Tempi turbolenti: l'escalation in Medio Oriente e ciò a cui le aziende britanniche devono pensare ora




Per i vertici aziendali, questo è un momento in cui sono richieste disciplina, trasparenza e una gestione proattiva dei rischi.
Ecco cinque priorità su cui concentrarsi:
Con le tensioni che incombono sullo Stretto di Hormuz, una rotta petrolifera fondamentale a livello mondiale, i mercati energetici stanno reagendo con forza.
Conseguenza: è probabile che la pressione sui margini aumenti, in particolare nei settori manifatturiero, logistico e ad alto consumo energetico.
Azione: predisporre un piano per far fronte a un aumento più generalizzato dei costi e al suo impatto sulle strategie di prezzo, sui bilanci e sulla domanda dei consumatori. Valutare le strategie energetiche e i fornitori alternativi per mitigare la volatilità.

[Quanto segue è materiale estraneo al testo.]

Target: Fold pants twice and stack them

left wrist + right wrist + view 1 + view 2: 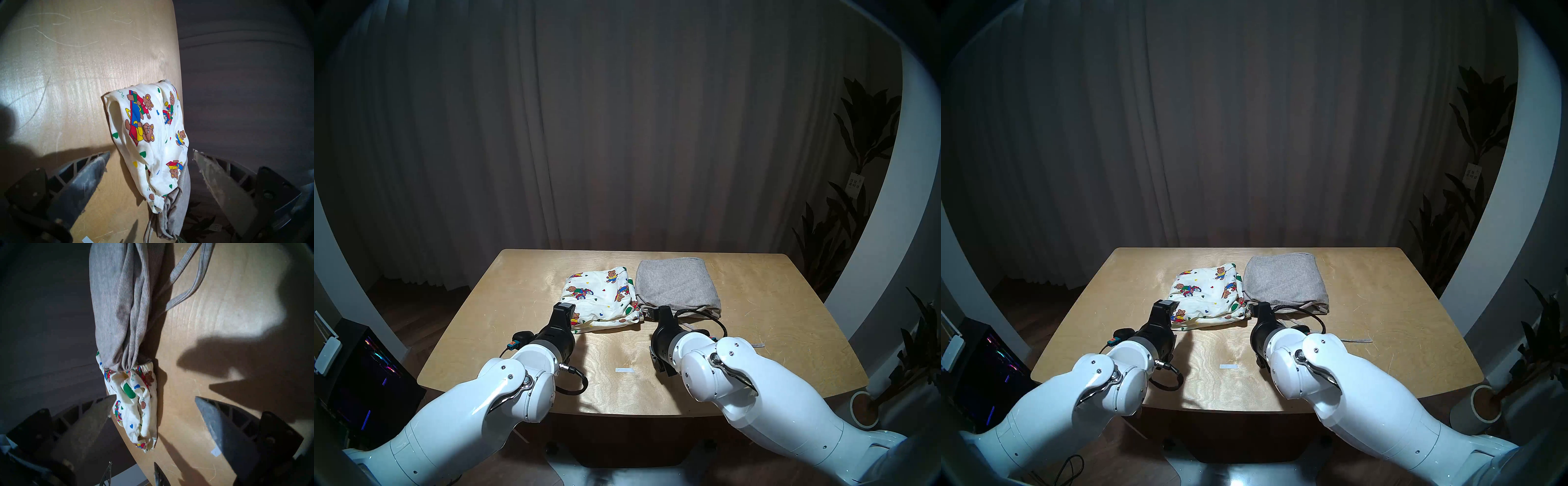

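Observation:
The cream teddy-bear shorts (602, 298) lie folded on the wooden table (772, 322). Touching their right side are the folded grey knit shorts (677, 288), whose drawstring (186, 293) trails toward the front. My left gripper (151, 151) is open at the bear shorts' (153, 135) front left corner, its fingers on either side of the cloth and holding nothing. My right gripper (155, 396) is open at the front right corner of the bear shorts (136, 404), where they meet the grey shorts (115, 302). In the head view both grippers sit low over the table.
A small white tape mark (624, 370) lies on the table between my arms. A dark curtain hangs behind the table. Potted plants (857, 203) stand to the right, and a computer tower (365, 373) stands on the floor to the left.

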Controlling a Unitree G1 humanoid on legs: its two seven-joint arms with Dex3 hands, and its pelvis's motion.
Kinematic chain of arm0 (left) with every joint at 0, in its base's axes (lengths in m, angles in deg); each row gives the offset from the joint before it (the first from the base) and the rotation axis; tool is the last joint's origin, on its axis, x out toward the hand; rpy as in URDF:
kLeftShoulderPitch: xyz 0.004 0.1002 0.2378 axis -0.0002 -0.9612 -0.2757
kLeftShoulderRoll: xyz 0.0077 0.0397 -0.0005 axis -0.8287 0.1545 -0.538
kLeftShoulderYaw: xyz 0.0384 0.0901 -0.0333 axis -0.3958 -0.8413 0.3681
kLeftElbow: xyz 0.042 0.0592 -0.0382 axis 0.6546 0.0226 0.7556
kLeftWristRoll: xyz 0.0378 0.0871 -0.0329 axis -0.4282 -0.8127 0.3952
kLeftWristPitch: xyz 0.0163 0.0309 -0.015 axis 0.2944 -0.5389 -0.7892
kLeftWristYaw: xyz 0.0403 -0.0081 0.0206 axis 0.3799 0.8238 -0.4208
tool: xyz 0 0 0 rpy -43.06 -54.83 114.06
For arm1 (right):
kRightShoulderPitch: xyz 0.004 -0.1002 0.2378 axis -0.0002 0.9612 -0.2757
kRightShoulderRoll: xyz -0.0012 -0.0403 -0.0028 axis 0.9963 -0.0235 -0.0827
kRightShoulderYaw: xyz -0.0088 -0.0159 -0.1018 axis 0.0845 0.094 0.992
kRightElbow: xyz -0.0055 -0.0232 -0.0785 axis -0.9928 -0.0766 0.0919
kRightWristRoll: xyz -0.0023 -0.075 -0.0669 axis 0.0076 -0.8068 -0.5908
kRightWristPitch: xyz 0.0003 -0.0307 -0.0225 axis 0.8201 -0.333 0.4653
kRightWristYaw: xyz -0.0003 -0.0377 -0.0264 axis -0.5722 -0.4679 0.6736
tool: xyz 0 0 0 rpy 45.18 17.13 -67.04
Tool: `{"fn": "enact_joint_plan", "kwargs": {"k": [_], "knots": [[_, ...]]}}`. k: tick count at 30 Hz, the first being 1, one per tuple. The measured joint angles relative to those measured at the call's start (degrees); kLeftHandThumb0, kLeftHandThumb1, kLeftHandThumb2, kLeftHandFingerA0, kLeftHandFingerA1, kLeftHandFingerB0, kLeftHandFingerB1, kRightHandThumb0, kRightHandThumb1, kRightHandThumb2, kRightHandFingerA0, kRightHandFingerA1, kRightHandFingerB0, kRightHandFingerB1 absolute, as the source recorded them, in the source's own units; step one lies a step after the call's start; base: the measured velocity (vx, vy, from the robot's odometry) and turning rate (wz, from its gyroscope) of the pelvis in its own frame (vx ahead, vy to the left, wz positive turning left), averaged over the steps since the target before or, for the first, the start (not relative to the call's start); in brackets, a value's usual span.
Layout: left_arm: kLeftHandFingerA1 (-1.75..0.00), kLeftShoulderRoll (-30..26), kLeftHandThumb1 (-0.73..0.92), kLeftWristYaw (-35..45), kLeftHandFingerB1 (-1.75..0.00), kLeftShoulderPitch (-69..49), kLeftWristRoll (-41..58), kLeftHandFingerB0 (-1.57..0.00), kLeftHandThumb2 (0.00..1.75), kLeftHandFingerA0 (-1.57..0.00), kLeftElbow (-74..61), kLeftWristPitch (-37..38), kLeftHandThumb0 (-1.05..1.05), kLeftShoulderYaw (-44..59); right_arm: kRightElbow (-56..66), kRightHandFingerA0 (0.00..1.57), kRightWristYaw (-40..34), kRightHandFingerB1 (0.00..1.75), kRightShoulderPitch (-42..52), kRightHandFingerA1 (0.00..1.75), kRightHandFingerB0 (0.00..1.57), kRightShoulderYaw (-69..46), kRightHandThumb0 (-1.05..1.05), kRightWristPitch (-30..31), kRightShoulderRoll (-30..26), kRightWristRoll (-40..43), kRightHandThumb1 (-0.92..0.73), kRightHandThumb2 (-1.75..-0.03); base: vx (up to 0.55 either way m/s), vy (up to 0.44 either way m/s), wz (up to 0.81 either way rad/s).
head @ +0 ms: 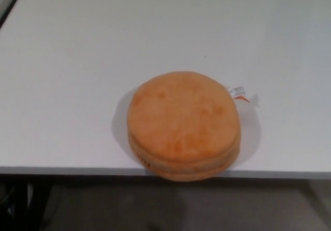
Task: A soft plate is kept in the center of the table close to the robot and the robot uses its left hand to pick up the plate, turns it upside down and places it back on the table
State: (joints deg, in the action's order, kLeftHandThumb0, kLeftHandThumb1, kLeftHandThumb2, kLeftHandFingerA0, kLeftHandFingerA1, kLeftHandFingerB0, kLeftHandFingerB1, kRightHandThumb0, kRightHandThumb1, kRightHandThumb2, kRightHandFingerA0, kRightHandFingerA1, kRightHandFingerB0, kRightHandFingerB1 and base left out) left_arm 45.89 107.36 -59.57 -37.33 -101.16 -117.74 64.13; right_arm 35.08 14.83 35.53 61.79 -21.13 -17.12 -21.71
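Observation:
A round, thick, orange soft plate [183,125] lies flat on the white table [77,86], its smooth domed side up, right at the near edge and slightly overhanging it. A small white and orange tag [239,92] sticks out at its upper right. Neither of my hands shows in the head view.
The table's front edge [62,171] runs across the lower part of the picture, with dark floor below it. The table's left edge cuts the top left corner.

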Motion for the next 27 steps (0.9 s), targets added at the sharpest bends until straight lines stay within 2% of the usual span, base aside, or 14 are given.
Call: {"fn": "enact_joint_plan", "kwargs": {"k": [3,4,6,7,9,10,13,14,15,16,23,24,25,27], "knots": [[-0.4,1.44,0.92,0.0,-0.29,-2.26,-0.4,-0.17,0.68,-0.21,1.7,2.93,-0.94,1.0,-0.14,0.26,0.0,0.36,-0.05,0.59,0.04,0.0,-0.83,-0.02,0.0,0.0,-0.75,-1.1,0.0,0.0,0.0],[-0.39,1.98,0.92,0.0,-0.29,-3.01,-0.53,-0.16,0.69,-0.18,2.2,3.93,-0.95,1.28,-0.18,0.26,0.0,0.28,-0.08,0.49,0.12,0.0,-0.82,-0.03,0.0,0.0,-0.92,-0.68,0.0,0.0,0.0],[-0.38,2.82,0.91,0.0,-0.29,-4.28,-0.71,-0.15,0.69,-0.15,3.04,5.63,-0.95,1.79,-0.28,0.24,0.0,0.38,-0.14,0.57,0.07,0.0,-0.82,-0.05,0.0,0.0,-0.73,-1.08,0.0,0.0,0.0],[-0.51,3.49,0.37,0.01,-0.49,-5.15,-0.8,0.0,1.04,0.0,3.53,6.77,-0.39,2.15,-0.39,0.24,0.0,0.37,-0.21,0.57,0.07,0.0,-0.82,-0.06,0.0,0.0,-0.73,-1.09,0.0,0.0,0.0],[-0.43,4.49,0.71,0.04,-0.34,-6.36,-0.89,-0.05,1.14,0.0,4.26,8.44,-0.93,2.66,-0.57,0.28,0.0,0.28,-0.35,0.49,0.13,0.0,-0.82,-0.1,0.0,0.0,-0.92,-0.68,0.0,0.0,0.0],[-0.38,4.95,0.86,0.05,-0.29,-6.92,-0.93,-0.13,0.72,-0.09,4.74,9.34,-1.02,2.97,-0.69,0.27,0.0,0.28,-0.44,0.49,0.13,0.0,-0.83,-0.12,0.0,0.0,-0.91,-0.68,0.0,0.0,0.0],[-0.37,6.33,0.89,0.07,-0.27,-8.19,-1.11,-0.14,0.68,-0.1,6.73,12.47,-0.98,3.61,-1.12,0.26,0.0,0.28,-0.69,0.48,0.12,0.0,-0.83,-0.17,0.0,-0.01,-0.91,-0.68,0.0,0.0,0.0],[-0.45,6.53,0.68,0.06,-0.42,-8.33,-1.16,-0.07,1.12,-0.05,7.24,13.15,-0.93,3.74,-1.17,0.26,0.0,0.29,-0.71,0.5,0.12,0.0,-0.83,-0.18,0.0,-0.01,-0.91,-0.68,0.0,0.0,0.0],[-0.51,6.88,0.33,0.06,-0.49,-8.56,-1.24,0.0,1.02,0.0,8.27,14.58,-0.4,4.0,-1.24,0.21,0.0,0.36,-0.71,0.57,0.04,0.0,-0.85,-0.18,0.0,-0.01,-0.75,-1.1,0.0,0.0,0.0],[-0.51,7.11,0.34,0.06,-0.49,-8.64,-1.33,0.0,1.02,0.0,9.0,15.55,-0.4,4.18,-1.26,0.2,-0.01,0.29,-0.71,0.48,0.1,0.0,-0.82,-0.19,0.0,-0.01,-0.92,-0.68,0.0,0.0,0.0],[-0.51,8.74,0.35,0.08,-0.49,-9.19,-2.4,0.0,1.03,0.0,13.94,22.07,-0.4,5.43,-2.52,0.16,0.0,0.29,-0.83,0.44,0.11,0.0,-0.85,-0.44,0.01,-0.01,-0.91,-0.69,0.0,0.0,0.0],[-0.41,8.87,0.71,0.08,-0.35,-9.2,-2.52,-0.1,0.88,-0.07,14.56,22.89,-1.04,5.58,-2.68,0.16,0.0,0.28,-0.83,0.43,0.11,0.0,-0.86,-0.48,0.01,-0.01,-0.92,-0.68,0.0,0.0,0.0],[-0.51,9.02,0.33,0.09,-0.49,-9.23,-2.69,0.0,1.02,0.0,15.34,24.11,-0.4,5.72,-2.85,0.17,0.0,0.29,-0.83,0.45,0.1,0.0,-0.84,-0.55,0.01,-0.01,-0.92,-0.69,0.0,0.0,0.0],[-0.52,9.24,0.34,0.13,-0.49,-9.32,-2.93,0.0,1.02,0.0,16.36,25.71,-0.4,5.93,-3.07,0.16,0.0,0.29,-0.82,0.45,0.1,0.0,-0.83,-0.64,0.01,-0.01,-0.92,-0.7,0.0,0.0,0.0]]}}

Le operazioni militari in corso stanno causando perturbazioni dello spazio aereo, un aumento dei premi di rischio per il trasporto marittimo e deviazioni delle rotte, con conseguenti aumenti dei costi e ritardi.
Implicazione: Strain on working capital and unpredictable lead times.

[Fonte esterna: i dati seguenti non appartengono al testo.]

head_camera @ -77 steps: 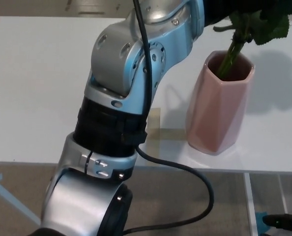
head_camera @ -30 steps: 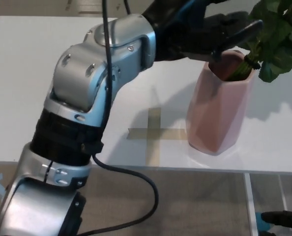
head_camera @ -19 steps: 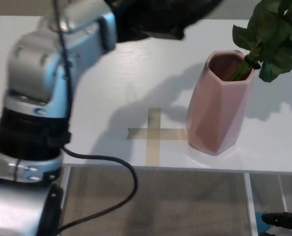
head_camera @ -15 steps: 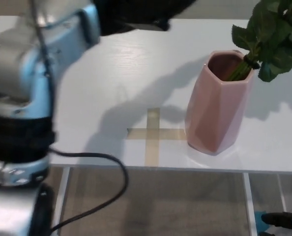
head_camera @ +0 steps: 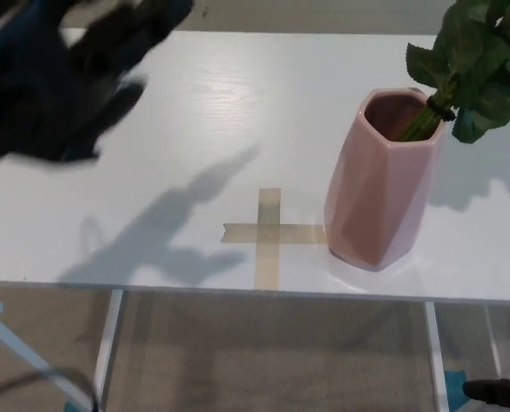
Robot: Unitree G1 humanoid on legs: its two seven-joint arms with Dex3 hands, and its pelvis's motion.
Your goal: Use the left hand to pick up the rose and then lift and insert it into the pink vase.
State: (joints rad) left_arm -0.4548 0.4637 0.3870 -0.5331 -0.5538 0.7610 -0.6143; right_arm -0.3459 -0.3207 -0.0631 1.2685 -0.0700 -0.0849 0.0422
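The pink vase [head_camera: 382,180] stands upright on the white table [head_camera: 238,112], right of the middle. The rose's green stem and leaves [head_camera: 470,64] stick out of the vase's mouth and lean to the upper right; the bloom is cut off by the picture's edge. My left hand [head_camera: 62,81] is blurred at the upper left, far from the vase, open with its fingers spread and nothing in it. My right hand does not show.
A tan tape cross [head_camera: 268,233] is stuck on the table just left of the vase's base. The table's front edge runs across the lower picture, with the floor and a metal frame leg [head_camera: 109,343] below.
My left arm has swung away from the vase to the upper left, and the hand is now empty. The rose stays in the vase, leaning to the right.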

Azione: valutare le vulnerabilità della catena di approvvigionamento, individuare percorsi logistici alternativi e partner alternativi e, per le organizzazioni il cui personale viaggia all’estero, rivedere le politiche di viaggio e i protocolli di sicurezza dei dipendenti.

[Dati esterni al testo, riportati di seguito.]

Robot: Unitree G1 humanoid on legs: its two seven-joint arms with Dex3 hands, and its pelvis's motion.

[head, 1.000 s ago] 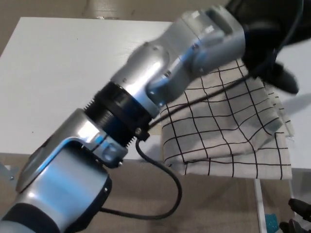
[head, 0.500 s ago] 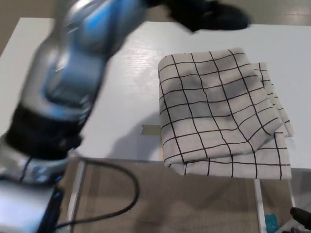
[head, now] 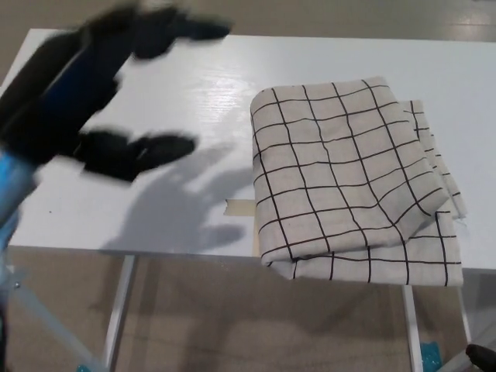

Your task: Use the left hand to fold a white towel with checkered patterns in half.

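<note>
- The fingers (head: 182, 29) of the left hand (head: 116, 93) are spread wide from the thumb (head: 143, 151), with nothing between them; the whole hand is smeared by motion blur.
- The hand hangs over the bare white table (head: 170, 93) at about 9 o'clock from the towel, well apart from it, and casts a dark, finger-shaped shadow (head: 186, 198) on the tabletop.
- A blurred blue and black forearm (head: 31, 132) runs from the hand down to the picture's 8 o'clock edge.
- The white towel with checkered patterns (head: 349, 182) lies folded over on itself, toward 3 o'clock on the table, its upper layer rumpled and a lower layer peeking out along the right and near edges.
- The towel's near edge hangs just past the table's front edge at 5 o'clock.
- The right hand does not show.
</note>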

I conflitti geopolitici spesso alimentano l'attività nel cyberspazio, e gli esperti avvertono che l'attuale contesto potrebbe scatenare un'ondata di attacchi informatici di natura geopolitica.
Conseguenza: maggiore probabilità di attacchi ransomware, di phishing e alle infrastrutture.
Azione: rafforzare le difese digitali, rivedere i piani di risposta agli incidenti e condurre prove di stress sulla sicurezza informatica basate su scenari.
I mercati hanno reagito con nervosismo all'aumento dei rischi geopolitici. Uno shock innescato dal settore energetico potrebbe prolungare l'inflazione e ritardare l'allentamento monetario, con ripercussioni sui costi di finanziamento e sulla pianificazione degli investimenti.
Conseguenza: un ritardo nei tagli dei tassi potrebbe comportare il mantenimento di costi finanziari più elevati per un periodo più lungo.
Azione: ribilanciare i portafogli privilegiando gli asset difensivi, rivedere i piani di finanziamento e collaborare con i partner finanziari per valutare le strategie di finanziamento e l'allocazione del capitale.
Poiché gli interessi del Regno Unito sono direttamente coinvolti, con potenziali minacce alla sicurezza sia sul territorio nazionale che all'estero, le imprese con attività o personale in Medio Oriente si trovano ad affrontare un rischio elevato. Il governo britannico ha avviato una revisione del proprio livello di allerta terroristica.
Conseguenza: potrebbe trattarsi di uno shock di breve durata oppure dell'inizio di un ciclo di instabilità prolungato. Una leadership reattiva verrà messa a nudo.
Azione: aggiornare le valutazioni dei rischi relative alle operazioni internazionali, elaborare scenari di scenario peggiore (energia +10-20%, trasporto merci +15%, oscillazioni dei cambi) e garantire una solida gestione delle crisi.
I dirigenti dovrebbero affrontare i prossimi mesi con un duplice obiettivo: stabilizzare le attività principali nel breve termine e sviluppare la flessibilità necessaria per affrontare le continue turbolenze globali.